In conclusion, in the 1910s African-American New Orleans’ musicians found that their city was becoming more increasing in their political hostility and opportunities for employment decreasing in this community. The catalyst of the Great Migration that saw thousands of African-Americans move from the southern states to the northern states for a better life and employment, also having a positive influence on the black entertainment industry during the late 1910s and 1920s. Pride and agreement amongst African-American culture developed as the South Side of Chicago black communities enjoyed extraordinary success. In this kind of environment, lots of jazz great were created their name and lasting growth to popular music at this time. The jazz style of the city of New Orleans evolved and reflected the changes of the time; a greater focus on refinement, mature solo improvisation and a new swing feel just to name a few. So, Chicago became a hypnotic epicentre from the African-American musicians and audiences that loved the genre of jazz.
References
- Branley, E. J. (2014). New Orleans Jazz. Arcadia Publishing.
- Carney, C. (2006a). ‘New Orleans and the Creation of early jazz.’ Popular Music and Society, 305.
- Carney, C. (2006b). New Orleans and the Creation of Early Jazz. 29.
- Cooke, M. (2013). The Chronicle of Jazz. Oxford University Press.
- Gridley, M. C. (1997). Jazz styles: History and analysis (6th ed.). Prentice Hall, Inc.
- Hersch, C. (2007). Subversive Sounds: Race and the Birth of Jazz in New Orleans. The University of Chicago.
- Joan B. Garvey, & Mary Lou Widmer. (1994). Beautiful Crescent: A History of New Orleans. Louisiana: Pelican Publishing Company (Kathy Chappetta Spicess & Karen Chappetta, Eds.; First Pelican edition). Pelican Publishing Company.
- Kennedy, R. (2013). Jelly Roll, Bix, and Hoagy: Gennett Studios and the birth of recorded jazz. Indiana University Press.

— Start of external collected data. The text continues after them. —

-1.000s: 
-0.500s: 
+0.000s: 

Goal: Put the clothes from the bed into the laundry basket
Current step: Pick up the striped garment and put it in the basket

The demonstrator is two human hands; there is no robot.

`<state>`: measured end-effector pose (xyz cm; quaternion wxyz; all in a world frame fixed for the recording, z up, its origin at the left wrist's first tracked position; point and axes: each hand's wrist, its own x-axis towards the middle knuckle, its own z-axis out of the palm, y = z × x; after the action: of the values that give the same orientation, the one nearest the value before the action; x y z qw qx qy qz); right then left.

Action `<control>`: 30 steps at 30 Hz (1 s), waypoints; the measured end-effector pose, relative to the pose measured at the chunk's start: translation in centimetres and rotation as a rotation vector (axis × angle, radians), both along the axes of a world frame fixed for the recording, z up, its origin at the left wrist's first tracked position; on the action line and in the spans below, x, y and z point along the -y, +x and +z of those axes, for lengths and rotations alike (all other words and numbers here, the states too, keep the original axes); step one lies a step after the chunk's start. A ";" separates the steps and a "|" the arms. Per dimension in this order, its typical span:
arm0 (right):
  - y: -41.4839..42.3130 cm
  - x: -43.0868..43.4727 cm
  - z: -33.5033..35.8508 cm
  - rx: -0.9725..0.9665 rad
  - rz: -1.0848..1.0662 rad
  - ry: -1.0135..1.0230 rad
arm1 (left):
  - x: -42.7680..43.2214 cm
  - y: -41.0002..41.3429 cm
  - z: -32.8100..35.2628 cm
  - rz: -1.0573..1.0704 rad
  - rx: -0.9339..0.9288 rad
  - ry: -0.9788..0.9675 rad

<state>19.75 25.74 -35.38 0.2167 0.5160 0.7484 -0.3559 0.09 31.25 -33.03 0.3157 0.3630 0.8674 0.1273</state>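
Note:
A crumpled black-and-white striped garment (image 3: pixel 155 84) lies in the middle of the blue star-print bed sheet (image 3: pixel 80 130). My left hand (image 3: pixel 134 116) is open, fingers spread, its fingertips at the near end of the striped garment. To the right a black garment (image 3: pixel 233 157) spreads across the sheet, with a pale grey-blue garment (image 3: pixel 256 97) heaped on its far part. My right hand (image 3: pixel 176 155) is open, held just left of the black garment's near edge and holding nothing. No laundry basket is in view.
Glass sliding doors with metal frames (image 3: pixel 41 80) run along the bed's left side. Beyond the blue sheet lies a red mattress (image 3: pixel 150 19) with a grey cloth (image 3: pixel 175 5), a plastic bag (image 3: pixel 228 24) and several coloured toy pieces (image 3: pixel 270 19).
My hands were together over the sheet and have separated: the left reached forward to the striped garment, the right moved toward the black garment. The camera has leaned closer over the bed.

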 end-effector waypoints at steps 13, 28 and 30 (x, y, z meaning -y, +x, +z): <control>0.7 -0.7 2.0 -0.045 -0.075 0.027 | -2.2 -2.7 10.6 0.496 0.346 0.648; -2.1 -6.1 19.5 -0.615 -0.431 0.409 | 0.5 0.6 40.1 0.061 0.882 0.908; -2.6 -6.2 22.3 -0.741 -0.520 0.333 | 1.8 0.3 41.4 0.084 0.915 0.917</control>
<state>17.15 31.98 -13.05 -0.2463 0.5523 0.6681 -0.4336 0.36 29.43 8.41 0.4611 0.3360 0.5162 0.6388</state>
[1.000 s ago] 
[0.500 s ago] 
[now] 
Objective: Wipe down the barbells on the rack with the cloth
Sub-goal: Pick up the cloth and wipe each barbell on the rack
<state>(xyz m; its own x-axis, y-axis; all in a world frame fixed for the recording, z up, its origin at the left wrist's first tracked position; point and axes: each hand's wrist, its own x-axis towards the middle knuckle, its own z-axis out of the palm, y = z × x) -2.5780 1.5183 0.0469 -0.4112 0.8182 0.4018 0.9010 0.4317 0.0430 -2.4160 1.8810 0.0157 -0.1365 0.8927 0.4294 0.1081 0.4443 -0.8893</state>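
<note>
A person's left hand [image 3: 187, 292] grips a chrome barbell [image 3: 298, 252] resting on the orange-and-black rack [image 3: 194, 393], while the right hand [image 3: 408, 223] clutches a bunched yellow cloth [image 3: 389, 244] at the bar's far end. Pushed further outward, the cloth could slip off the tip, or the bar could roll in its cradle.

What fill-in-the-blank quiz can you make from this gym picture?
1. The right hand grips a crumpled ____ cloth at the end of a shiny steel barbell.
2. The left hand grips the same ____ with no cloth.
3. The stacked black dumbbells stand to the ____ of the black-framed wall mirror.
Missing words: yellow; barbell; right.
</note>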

- Kenney, W. H. (1993). Chicago jazz: A cultural history, 1904-1930. Oxford University Press.
- Mark Gridley, Robert Maxham, & Robert Hoff. (1989). Three Approaches to Defining Jazz. The Musical Quarterly (Vol. 73).
- Mitchell, B. A. (2010). America’s Spanish Savior: Bernardo de Gálvez. HistoryNet. https://www.historynet.com/americas-spanish-savior-bernardo-de-galvez.htm
- Sublette, N. (2008). The World That Made New Orleans From Spanish Silver to Congo Square Chicago. Lawrence Hill Books.